## What is needed
Please copy exactly the lines from the first in the records through the line that contains "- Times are", but not the pictures.

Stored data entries
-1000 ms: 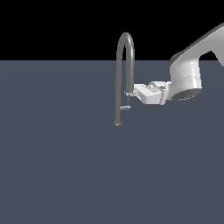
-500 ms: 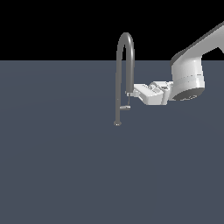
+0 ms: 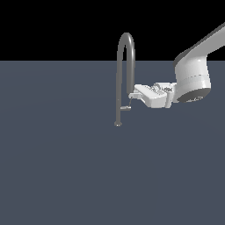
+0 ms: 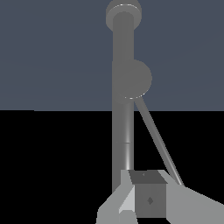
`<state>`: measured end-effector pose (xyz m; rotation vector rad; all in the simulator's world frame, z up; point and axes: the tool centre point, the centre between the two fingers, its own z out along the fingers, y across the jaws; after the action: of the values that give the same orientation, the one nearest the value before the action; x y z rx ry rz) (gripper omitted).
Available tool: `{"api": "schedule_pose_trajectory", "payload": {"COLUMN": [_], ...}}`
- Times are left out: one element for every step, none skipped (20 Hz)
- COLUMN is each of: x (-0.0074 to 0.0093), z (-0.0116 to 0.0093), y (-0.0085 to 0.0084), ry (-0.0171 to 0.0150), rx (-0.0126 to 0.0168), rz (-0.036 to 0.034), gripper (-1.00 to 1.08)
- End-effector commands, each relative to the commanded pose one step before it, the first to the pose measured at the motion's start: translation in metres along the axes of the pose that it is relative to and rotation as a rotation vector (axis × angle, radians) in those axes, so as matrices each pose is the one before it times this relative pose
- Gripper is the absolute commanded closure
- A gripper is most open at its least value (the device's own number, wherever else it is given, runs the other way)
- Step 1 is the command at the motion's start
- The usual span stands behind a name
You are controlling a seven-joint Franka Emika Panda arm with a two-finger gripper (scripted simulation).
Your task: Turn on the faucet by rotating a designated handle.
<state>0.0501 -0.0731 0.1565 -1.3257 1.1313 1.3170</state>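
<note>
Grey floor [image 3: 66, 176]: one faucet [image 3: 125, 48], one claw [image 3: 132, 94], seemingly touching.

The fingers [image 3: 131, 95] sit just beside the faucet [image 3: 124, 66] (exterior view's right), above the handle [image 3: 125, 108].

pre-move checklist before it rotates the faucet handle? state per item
1. Faucet upright on its base: ok.
2. Handle in sight: ok in the exterior view, a short lever low on the stem; cannot tell which part it is in the wrist view.
3. Gripper at the faucet: ok, its tip sits beside the stem, just above the handle.
4. Contact with the handle: cannot tell; too small in the exterior view.
5. Jaw state: cannot tell, the fingers are not resolved in either view.
6. Arm clear of the arch: ok, it comes in from the exterior view's right.
</note>
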Motion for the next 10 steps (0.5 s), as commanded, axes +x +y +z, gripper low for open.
{"api": "schedule_pose_trajectory", "payload": {"x": [0.00172, 0.00006, 0.00016, 0.00000, -0.00132, 0.00192, 0.00194, 0.00197, 0.00205, 0.00202], "z": [-0.00060, 0.00009, -0.00015, 0.00000, 0.00046, -0.00004, -0.00005, -0.00005, 0.00004, -0.00006], "y": [0.00978, 0.00252, 0.00260, 0.00000, -0.00500, 0.00303, 0.00308, 0.00312, 0.00312, 0.00321], "ry": [-0.00287, -0.00011, 0.00000, 0.00000, 0.00084, -0.00010, -0.00010, -0.00010, -0.00014, -0.00009], "rx": [-0.00577, -0.00043, 0.00000, 0.00000, 0.00480, -0.00044, -0.00044, -0.00044, -0.00062, -0.00044], "rz": [0.00487, -0.00021, 0.00000, 0.00000, -0.00269, 0.00019, 0.00019, 0.00019, 0.00027, 0.00020], "gripper": [1.08, 1.08, 1.08, 1.08, 1.08, 1.08, 1.08, 1.08, 1.08, 1.08]}}
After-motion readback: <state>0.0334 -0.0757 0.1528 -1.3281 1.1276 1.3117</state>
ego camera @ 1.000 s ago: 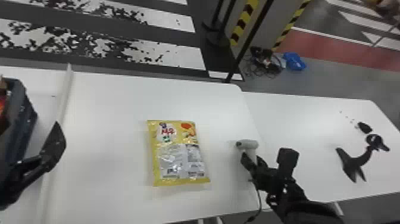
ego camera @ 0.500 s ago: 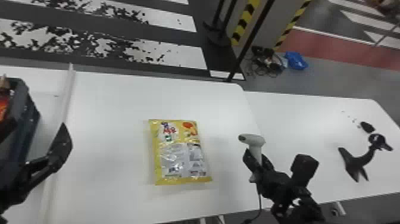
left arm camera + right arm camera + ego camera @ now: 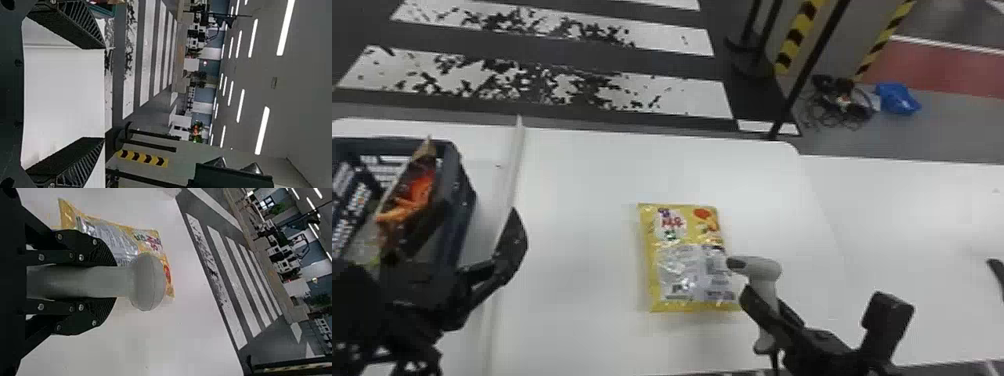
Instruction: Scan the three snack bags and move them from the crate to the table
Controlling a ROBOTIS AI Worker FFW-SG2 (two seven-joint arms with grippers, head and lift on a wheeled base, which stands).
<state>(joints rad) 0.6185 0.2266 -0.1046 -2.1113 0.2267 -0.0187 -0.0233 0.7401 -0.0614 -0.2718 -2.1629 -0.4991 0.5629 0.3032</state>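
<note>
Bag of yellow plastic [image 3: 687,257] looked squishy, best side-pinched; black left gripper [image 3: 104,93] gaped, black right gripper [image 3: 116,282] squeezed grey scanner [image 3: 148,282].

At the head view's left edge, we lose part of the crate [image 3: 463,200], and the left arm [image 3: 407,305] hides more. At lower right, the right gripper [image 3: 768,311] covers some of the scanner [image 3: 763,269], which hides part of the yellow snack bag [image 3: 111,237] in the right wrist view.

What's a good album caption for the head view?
A yellow snack bag lies on the table, a scanner held near it in the right gripper.
</note>
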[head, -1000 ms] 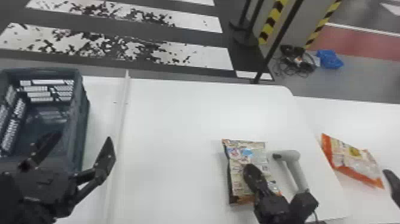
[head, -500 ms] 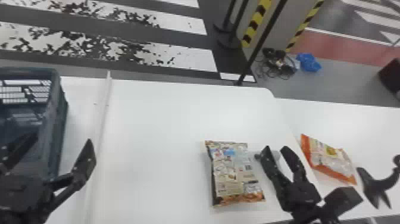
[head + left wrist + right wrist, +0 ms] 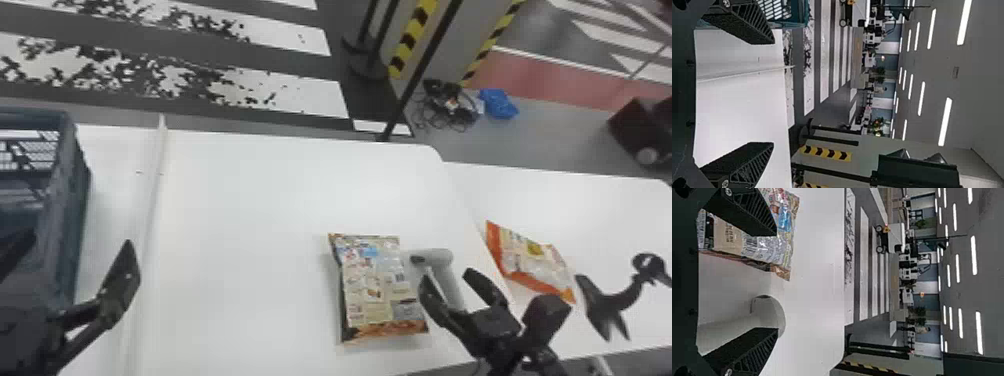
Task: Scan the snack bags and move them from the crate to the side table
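The right gripper (image 3: 446,274) has been drawn off the bag (image 3: 375,285) and is now found at the scanner (image 3: 440,257), its fingers spread around the handle with no grip taken. The bag has been left lying flat on the table (image 3: 275,200), beside the scanner, and no shift in its position on the table is noted. The left gripper (image 3: 80,237) is parked by the crate (image 3: 75,175), fingers apart and nothing held. An orange bag (image 3: 535,260) is seen on the side table (image 3: 525,192). From this it is judged that placing has been finished and scanning is next: the scanner is to be gripped, and its head should then be turned to the bag's barcode.
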Controlling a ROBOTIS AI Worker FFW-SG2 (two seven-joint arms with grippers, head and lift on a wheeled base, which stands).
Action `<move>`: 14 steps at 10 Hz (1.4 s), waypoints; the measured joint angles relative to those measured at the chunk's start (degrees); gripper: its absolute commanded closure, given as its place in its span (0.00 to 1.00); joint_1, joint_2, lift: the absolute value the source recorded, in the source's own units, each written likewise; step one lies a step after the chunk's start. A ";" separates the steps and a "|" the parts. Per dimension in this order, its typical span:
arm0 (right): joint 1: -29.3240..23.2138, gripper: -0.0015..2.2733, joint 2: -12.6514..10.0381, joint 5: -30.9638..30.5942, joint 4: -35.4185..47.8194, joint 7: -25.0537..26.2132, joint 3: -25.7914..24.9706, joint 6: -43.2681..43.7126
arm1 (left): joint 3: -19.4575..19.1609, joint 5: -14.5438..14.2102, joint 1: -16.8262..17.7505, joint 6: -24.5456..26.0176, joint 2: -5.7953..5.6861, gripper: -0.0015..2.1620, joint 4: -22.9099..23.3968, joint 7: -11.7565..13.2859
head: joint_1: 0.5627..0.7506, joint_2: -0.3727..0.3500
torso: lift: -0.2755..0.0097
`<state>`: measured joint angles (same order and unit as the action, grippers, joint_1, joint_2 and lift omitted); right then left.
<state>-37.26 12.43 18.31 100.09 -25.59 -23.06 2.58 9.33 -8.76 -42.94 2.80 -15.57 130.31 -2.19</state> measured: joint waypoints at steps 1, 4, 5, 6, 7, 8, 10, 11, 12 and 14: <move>1.38 0.03 0.95 -0.05 -2.71 -1.36 -0.04 -1.63 | 0.00 0.00 -0.26 -0.63 -0.06 0.03 -0.22 0.15 | 0.70 0.03 | 0.66; 4.52 0.03 3.11 -0.79 -8.63 -1.57 0.02 -2.54 | -0.01 -0.02 -0.86 -1.18 -0.08 0.03 -0.32 0.62 | 0.70 0.03 | 0.66; 5.61 0.03 3.88 -1.06 -10.32 -1.57 0.05 -2.55 | 0.02 0.01 -0.91 -1.19 -0.14 0.03 -0.32 0.77 | 0.70 0.03 | 0.66; 7.00 0.07 4.65 -1.67 -12.28 -1.57 0.22 -2.74 | 0.06 0.04 -0.92 -1.12 -0.16 0.03 -0.32 0.88 | 0.70 0.03 | 0.66; 8.40 0.32 5.53 -2.41 -14.14 -1.58 0.53 -3.50 | 0.07 0.05 -0.92 -1.08 -0.17 0.03 -0.32 0.90 | 0.70 0.03 | 0.66; 9.86 0.73 6.49 -2.92 -16.06 -1.98 0.78 -4.72 | 0.12 0.06 -0.92 -1.08 -0.17 0.03 -0.27 0.94 | 0.70 0.03 | 0.66; 11.91 0.98 7.45 -2.89 -18.91 -2.17 0.83 -6.69 | 0.38 0.19 -0.82 -1.01 -0.10 0.03 -0.24 0.96 | 0.70 0.03 | 0.66; 12.04 0.98 7.46 -2.70 -19.15 -1.98 0.59 -6.51 | 0.56 0.23 -0.58 -0.91 -0.08 0.03 -0.24 0.96 | 0.70 0.03 | 0.66; 11.59 0.99 7.25 -2.27 -18.83 -1.00 0.22 -5.72 | 0.82 0.23 -0.33 -0.78 -0.06 0.03 -0.24 0.89 | 0.70 0.03 | 0.66; 8.47 0.99 4.65 -0.85 -14.23 3.39 -1.45 -4.91 | 1.11 0.20 0.00 -0.76 -0.01 0.03 -0.42 1.00 | 0.70 0.03 | 0.66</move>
<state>-28.80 17.08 17.45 85.86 -22.20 -24.51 -2.33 10.44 -8.56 -42.94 2.04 -15.57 129.90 -1.20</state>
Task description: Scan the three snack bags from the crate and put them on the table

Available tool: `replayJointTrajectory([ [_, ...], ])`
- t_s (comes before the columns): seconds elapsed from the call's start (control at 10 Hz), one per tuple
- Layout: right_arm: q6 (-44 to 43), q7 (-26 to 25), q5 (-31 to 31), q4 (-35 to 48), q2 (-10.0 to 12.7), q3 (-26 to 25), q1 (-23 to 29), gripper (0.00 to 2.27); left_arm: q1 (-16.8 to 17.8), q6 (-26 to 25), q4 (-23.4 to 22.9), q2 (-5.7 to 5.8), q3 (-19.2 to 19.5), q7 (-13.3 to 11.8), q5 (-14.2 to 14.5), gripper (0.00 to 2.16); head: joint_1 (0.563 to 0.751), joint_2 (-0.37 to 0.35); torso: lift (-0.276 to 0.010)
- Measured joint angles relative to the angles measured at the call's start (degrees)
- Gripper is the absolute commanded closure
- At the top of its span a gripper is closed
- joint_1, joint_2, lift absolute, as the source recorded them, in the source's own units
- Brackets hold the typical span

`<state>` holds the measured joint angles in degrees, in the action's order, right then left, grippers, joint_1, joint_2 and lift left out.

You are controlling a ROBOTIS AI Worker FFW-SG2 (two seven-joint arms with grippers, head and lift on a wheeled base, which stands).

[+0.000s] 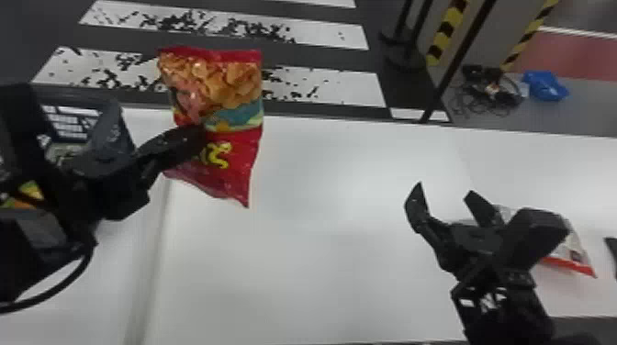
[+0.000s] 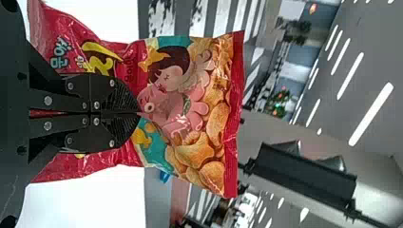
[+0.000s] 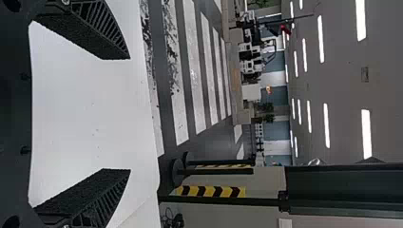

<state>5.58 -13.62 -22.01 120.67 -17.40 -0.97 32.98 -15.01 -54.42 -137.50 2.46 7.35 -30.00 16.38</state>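
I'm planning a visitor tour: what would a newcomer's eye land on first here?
Probably the bright red bag, held up in the left gripper, to the right of the crate. Next, perhaps, the open right gripper over the right part of the white table, with a paler bag on it, partly hidden by that gripper.

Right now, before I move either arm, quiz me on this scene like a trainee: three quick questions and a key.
1. What does the left gripper hold? a) a crate; b) a red snack bag; c) nothing.
2. True or false: the right gripper's fingers stand apart.
3. Fill in: the pale, red-edged bag lies toward the robot's ____ side of the table.

Key: 1 b; 2 true; 3 right.
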Motion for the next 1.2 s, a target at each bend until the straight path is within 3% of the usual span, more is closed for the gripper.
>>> replayJointTrajectory([
  [0.1, 0.01, 0.00, -0.17, 0.03, -0.03, -0.23, -0.18, 0.01, -0.02, -0.03, 1.85, 0.28, -3.40, -2.76, -0.97, 1.89, 0.695, -0.232, -0.094],
  [0.2, 0.01, 0.00, -0.50, 0.22, -0.12, -0.56, -0.39, 0.01, 0.01, -0.04, 4.45, 0.87, -7.88, -3.93, -2.65, 1.89, 0.695, -0.287, -0.094],
  [0.4, 0.12, 0.00, -1.28, 0.75, -0.26, -1.39, -0.74, 0.01, 1.03, 0.16, 11.44, 1.13, -17.37, -4.52, -6.85, 1.89, 0.695, -0.350, -0.094],
  [0.6, 0.50, 0.06, -2.11, 1.33, -0.35, -2.23, -0.89, 0.01, 4.28, 1.73, 19.34, 0.56, -25.66, -5.30, -10.33, 1.89, 0.695, -0.350, -0.094],
  [0.7, 0.53, 0.09, -2.79, 1.70, -0.35, -2.73, -0.85, 0.01, 6.19, 2.62, 22.79, -0.42, -28.75, -5.38, -11.43, 1.89, 0.695, -0.350, -0.094],
  [0.8, 0.53, 0.10, -3.45, 2.22, -0.35, -3.19, -0.78, 0.01, 7.90, 2.90, 25.84, -1.89, -30.80, -5.15, -12.75, 1.89, 0.695, -0.350, -0.094],
  [0.9, 0.54, 0.54, -4.16, 2.79, -0.34, -3.66, -0.67, 0.01, 9.57, 2.96, 28.48, -2.32, -32.62, -4.56, -13.76, 1.88, 0.695, -0.350, -0.094],
  [1.1, 0.67, 1.10, -4.95, 3.55, -0.27, -4.19, -0.50, 0.01, 12.38, 4.83, 34.65, -2.44, -34.35, -3.91, -15.42, 1.88, 0.695, -0.350, -0.094],
  [1.2, 0.67, 1.42, -5.48, 3.73, -0.26, -4.33, -0.47, 0.01, 13.41, 7.11, 37.63, -2.46, -34.82, -3.23, -15.95, 1.75, 0.695, -0.350, -0.094],
])
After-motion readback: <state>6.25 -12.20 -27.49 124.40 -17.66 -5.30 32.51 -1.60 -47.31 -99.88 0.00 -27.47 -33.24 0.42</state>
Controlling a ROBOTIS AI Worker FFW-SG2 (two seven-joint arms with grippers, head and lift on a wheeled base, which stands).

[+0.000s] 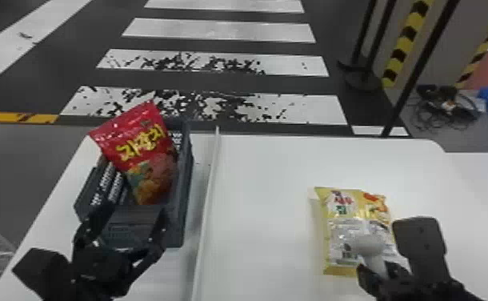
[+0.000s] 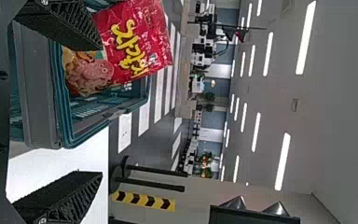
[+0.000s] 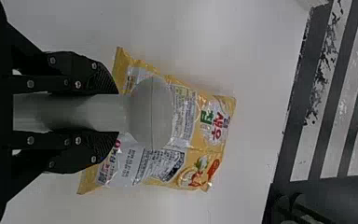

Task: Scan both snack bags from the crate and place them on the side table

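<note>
Yellow bag point(image 1: 341, 222) beyond right fingers point(image 1: 367, 281)

Just beyond the open left end effector point(image 1: 129, 220), a red snack bag point(image 1: 145, 150) tilts out of the dark crate point(image 1: 185, 192). The right end effector point(image 1: 379, 271) holds a grey, round-headed tool point(image 1: 369, 246) above a yellow snack bag point(image 1: 341, 228) lying on the white counter point(image 1: 263, 192).
</note>
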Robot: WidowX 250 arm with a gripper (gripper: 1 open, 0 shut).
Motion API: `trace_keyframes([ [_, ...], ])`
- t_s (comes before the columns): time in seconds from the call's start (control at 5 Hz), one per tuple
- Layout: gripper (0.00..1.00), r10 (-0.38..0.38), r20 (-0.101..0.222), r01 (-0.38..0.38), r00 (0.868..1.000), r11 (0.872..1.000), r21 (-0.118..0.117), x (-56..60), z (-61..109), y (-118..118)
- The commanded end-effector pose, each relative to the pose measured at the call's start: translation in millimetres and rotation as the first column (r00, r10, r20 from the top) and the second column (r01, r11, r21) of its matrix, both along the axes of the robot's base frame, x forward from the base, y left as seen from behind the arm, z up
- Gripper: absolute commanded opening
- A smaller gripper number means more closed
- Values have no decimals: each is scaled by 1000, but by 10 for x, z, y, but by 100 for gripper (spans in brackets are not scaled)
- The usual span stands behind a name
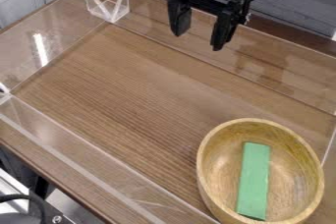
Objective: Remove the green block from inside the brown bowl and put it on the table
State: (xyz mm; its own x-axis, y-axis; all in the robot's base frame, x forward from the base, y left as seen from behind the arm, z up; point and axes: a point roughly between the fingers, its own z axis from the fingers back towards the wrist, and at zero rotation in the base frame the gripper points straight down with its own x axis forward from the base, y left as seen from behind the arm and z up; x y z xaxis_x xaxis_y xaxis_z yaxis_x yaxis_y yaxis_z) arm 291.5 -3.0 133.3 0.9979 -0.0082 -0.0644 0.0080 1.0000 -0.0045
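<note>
The green block (253, 180) lies flat inside the brown bowl (214, 165), running lengthwise from the bowl's middle toward its near rim. The bowl rests on the table (125, 95) at the near right corner. My gripper (201, 31) hangs over the far middle of the table, pointing down, far from the bowl. Its two dark fingers stand apart with nothing between them.
Low clear plastic walls (53, 135) border the table on all sides. A clear plastic bracket (108, 4) stands at the far left corner. Bare wood-grain surface stretches between my gripper and the bowl.
</note>
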Motion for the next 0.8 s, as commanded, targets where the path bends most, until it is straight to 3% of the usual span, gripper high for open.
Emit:
trace_keyframes([
  [0.0,100,-20,-18,19,1000,1000,-9,-149,-65,-258],
  [0.2,100,-47,-45,46,998,999,-19,-416,-186,-650],
  [0.4,100,-72,-31,71,997,997,-29,-608,-251,-1078],
  [0.6,100,-78,1,78,997,996,-33,-711,-364,-1338],
])
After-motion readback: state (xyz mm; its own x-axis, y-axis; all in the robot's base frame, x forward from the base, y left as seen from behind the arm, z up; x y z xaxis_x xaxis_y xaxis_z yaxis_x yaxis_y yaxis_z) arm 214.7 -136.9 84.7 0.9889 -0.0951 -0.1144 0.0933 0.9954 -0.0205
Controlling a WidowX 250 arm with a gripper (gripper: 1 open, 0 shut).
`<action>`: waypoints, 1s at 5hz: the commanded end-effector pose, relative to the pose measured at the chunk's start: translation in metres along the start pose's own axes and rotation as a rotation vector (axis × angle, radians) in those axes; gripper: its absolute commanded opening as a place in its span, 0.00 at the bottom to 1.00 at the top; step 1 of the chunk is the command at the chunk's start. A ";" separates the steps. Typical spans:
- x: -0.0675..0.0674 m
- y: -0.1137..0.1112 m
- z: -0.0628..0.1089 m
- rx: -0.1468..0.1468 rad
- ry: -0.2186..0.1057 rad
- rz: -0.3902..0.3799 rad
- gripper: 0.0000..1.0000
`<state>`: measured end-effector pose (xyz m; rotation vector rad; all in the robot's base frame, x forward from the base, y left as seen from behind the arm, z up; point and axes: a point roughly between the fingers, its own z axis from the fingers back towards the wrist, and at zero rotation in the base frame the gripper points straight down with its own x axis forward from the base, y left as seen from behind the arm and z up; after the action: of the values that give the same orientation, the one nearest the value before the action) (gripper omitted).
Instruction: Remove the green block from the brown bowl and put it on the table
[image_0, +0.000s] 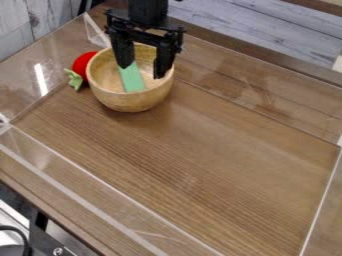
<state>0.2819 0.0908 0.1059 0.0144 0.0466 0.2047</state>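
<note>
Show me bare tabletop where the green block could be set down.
Free: the wide stretch of table right of and in front of the brown bowl, out to the clear walls. Crowded: the far left, with bowl, red-and-green toy and open gripper.

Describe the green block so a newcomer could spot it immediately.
At the far left of the wood-grain table stands a round brown wooden bowl. The green block lies inside it, under the open gripper. It is a flat plain-green bar, unlike the rounded red-and-green toy beside the bowl.

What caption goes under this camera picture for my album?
The robot's open tool reaches down over the brown bowl, where the green block lies, beside a red-and-green toy.
</note>
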 end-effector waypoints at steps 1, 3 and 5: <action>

## Answer area
-1000 ms: 
-500 ms: 
+0 ms: 
+0 ms: 
`<state>`: measured end-effector pose (xyz m; rotation vector rad; all in the simulator's world frame, z up; point and axes: the tool centre point, the centre between the two fingers, its own z out along the fingers, y across the jaws; after the action: of the values that give the same orientation, the one nearest the value before the action; x y z rx ry rz) (gripper omitted).
Available tool: `{"api": "schedule_pose_trajectory", "payload": {"COLUMN": [_], ...}}`
- Times are left out: one element for every step, none skipped (20 Hz)

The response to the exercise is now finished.